OSR of benign SVC syndrome is effective, with durable long-term relief from symptoms. EVR is less invasive but equally effective in the mid-term, albeit at the cost of multiple secondary interventions, and is an appropriate primary treatment for benign SVC syndrome. OSR remains an excellent choice for patients who are not suitable for EVR or in whom the EVR fails.
血管腔内修复术(EVR)正逐渐成为良性病因导致的上腔静脉(SVC)综合征患者的一线治疗方法,但关于其持久性的数据仍然匮乏。本研究的目的是评估EVR的疗效和持久性,并将EVR的结果与开放手术重建(OSR)进行比较。
回顾性分析了1983年11月至2006年11月期间连续接受良性SVC综合征治疗的70例患者的数据。

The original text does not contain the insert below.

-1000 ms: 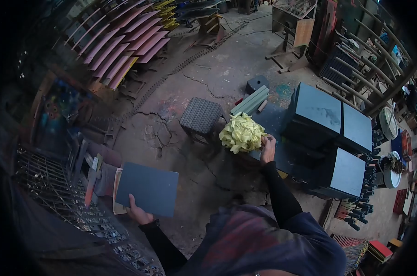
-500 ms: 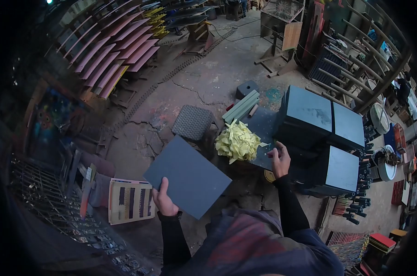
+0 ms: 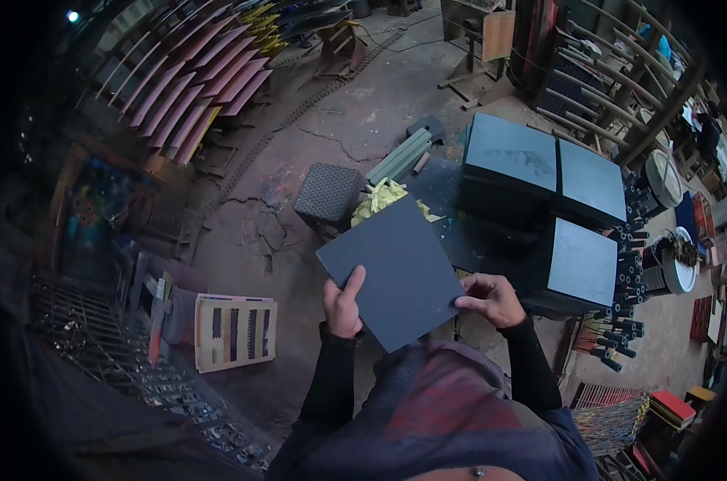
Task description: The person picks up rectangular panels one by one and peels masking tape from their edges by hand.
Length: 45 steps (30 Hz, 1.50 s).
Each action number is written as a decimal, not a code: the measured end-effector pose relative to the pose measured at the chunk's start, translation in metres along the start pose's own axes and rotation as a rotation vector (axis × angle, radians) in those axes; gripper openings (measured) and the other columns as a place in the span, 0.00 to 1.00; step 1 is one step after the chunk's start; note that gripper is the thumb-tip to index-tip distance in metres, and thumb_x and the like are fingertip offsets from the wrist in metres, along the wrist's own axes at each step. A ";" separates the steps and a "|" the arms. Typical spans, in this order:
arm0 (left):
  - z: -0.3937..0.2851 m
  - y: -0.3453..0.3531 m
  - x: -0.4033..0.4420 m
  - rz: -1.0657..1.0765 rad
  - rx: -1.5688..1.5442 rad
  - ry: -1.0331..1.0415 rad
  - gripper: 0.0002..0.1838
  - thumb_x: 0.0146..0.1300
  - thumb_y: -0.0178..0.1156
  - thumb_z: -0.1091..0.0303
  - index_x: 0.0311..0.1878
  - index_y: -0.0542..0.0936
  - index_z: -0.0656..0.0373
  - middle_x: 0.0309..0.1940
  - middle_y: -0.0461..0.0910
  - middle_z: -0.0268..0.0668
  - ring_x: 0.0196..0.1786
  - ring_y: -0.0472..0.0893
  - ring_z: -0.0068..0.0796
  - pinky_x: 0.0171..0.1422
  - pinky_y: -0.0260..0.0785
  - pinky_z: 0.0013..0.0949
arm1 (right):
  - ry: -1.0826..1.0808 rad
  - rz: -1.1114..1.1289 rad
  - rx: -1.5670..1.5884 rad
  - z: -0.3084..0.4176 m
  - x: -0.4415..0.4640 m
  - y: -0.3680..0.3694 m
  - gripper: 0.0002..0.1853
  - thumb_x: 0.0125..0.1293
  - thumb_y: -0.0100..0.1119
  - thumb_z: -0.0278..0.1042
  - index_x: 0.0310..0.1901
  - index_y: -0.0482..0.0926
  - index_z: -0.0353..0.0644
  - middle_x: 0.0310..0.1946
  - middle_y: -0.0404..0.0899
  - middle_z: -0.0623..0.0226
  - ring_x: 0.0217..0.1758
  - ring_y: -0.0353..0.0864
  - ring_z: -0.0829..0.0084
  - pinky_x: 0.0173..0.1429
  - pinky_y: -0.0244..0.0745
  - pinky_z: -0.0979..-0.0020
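A flat dark grey rectangular board (image 3: 395, 276) is held tilted in front of my body. My left hand (image 3: 345, 303) grips its left edge, thumb on the upper face and fingers underneath. At the right edge, my right hand (image 3: 492, 301) pinches the board between thumb and fingers. Partly hidden behind the board lies a heap of pale yellow strips (image 3: 382, 200), which look like torn tape or paper. Stacks of dark boards with blue-grey tops (image 3: 512, 152) stand to the right of my hands.
Left of the yellow heap is a woven-top stool (image 3: 329, 192). Green bars (image 3: 399, 156) lie beyond it. A sample sheet with dark stripes (image 3: 236, 333) sits at lower left, near a metal grid (image 3: 99, 345). Pink panels (image 3: 211, 72) fill a rack at upper left; white buckets (image 3: 674, 272) stand at right.
My right hand has come from beside the yellow heap to the board's right edge and closed on it. My left hand has moved the board rightward, so it now covers part of the heap.
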<state>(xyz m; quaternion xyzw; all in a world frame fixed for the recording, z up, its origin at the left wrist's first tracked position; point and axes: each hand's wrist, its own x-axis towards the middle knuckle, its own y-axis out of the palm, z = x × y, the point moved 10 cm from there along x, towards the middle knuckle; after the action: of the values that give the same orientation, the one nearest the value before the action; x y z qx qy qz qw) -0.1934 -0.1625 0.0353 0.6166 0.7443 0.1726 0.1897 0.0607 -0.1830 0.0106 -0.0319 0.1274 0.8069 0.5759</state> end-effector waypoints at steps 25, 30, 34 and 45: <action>0.076 0.105 -0.036 0.177 -0.021 -0.129 0.18 0.66 0.56 0.67 0.55 0.72 0.68 0.48 0.78 0.41 0.47 0.78 0.30 0.53 0.69 0.31 | -0.119 -0.245 0.404 -0.023 -0.136 -0.078 0.17 0.75 0.45 0.39 0.44 0.74 0.29 0.36 0.80 0.57 0.34 0.84 0.68 0.40 0.82 0.69; 0.094 0.104 -0.042 0.192 -0.051 -0.156 0.18 0.66 0.56 0.67 0.56 0.72 0.68 0.49 0.77 0.40 0.48 0.77 0.31 0.54 0.69 0.32 | -0.022 -0.144 0.486 -0.026 -0.140 -0.079 0.16 0.74 0.46 0.39 0.42 0.74 0.31 0.34 0.79 0.58 0.36 0.85 0.67 0.38 0.84 0.69; 0.105 0.108 -0.048 0.222 -0.069 -0.158 0.19 0.66 0.55 0.66 0.56 0.72 0.68 0.50 0.77 0.41 0.49 0.78 0.31 0.54 0.68 0.31 | 0.078 -0.069 0.431 -0.032 -0.143 -0.078 0.11 0.69 0.56 0.33 0.43 0.74 0.32 0.35 0.79 0.59 0.36 0.84 0.71 0.37 0.84 0.70; 0.115 0.120 -0.055 0.245 -0.114 -0.128 0.19 0.66 0.55 0.67 0.56 0.72 0.68 0.51 0.77 0.42 0.51 0.77 0.33 0.57 0.67 0.33 | 0.053 -0.045 0.424 -0.016 -0.170 -0.087 0.14 0.66 0.58 0.25 0.52 0.75 0.31 0.37 0.81 0.62 0.41 0.82 0.77 0.46 0.79 0.75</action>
<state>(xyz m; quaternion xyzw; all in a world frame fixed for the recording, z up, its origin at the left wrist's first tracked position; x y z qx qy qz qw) -0.0253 -0.1927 -0.0014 0.7008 0.6387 0.1970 0.2490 0.1972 -0.3170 0.0142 0.0661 0.3087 0.7478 0.5841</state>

男性30例,女性40例(平均年龄41岁;范围5 - 75岁)。病因包括35例留置导管或起搏器导线、31例纵隔纤维化、2例特发性血栓形成、1例高凝状态和1例术后血栓形成。42例患者通过正中胸骨切开术进行OSR:22例采用螺旋大隐静脉修复,13例采用膨体聚四氟乙烯(ePTFE),6例采用股静脉移植,1例采用人同种异体移植。15例OSR是在EVR干预失败后进行的。32例患者尝试进行EVR,28例成功(88%):19例进行了支架置入,14例进行了经皮腔内球囊血管成形术(PTA),2例进行了PTA溶栓治疗,3例进行了支架置入。所有4例技术失败患者随后均接受了OSR。两组均无早期死亡病例。OSR术后围手术期发病率为19%,EVR组为4%。6例早期手术移植失败通过手术翻修成功治疗;1例EVR术后再狭窄患者再次进行了支架置入。OSR术后平均随访4.1年(范围0.1 - 17.5年),11例患者接受了18次二次干预。EVR术后平均随访2.2年(范围0.2 - 6.4年),9例患者接受了21次EVR二次干预。手术旁路移植的一期、辅助一期和二期通畅率在3年和5年时分别为45%、68%和75%。EVR术后3年的一期、辅助一期和二期通畅率分别为44%、96%和96%。静脉移植的辅助一期通畅率显著高于ePTFE移植(P = 0.05)。与PTA相比,接受支架置入的患者辅助一期和二期通畅率显著更高(P = 0.02)。在最后一次随访时,OSR组和EVR组93%的患者症状得到明显缓解。
良性SVC综合征的OSR有效,可长期持久缓解症状。EVR侵入性较小,中期效果相同,尽管需要多次二次干预,是良性SVC综合征的合适初始治疗方法。对于不适合EVR或EVR失败的患者,OSR仍然是一个很好的选择。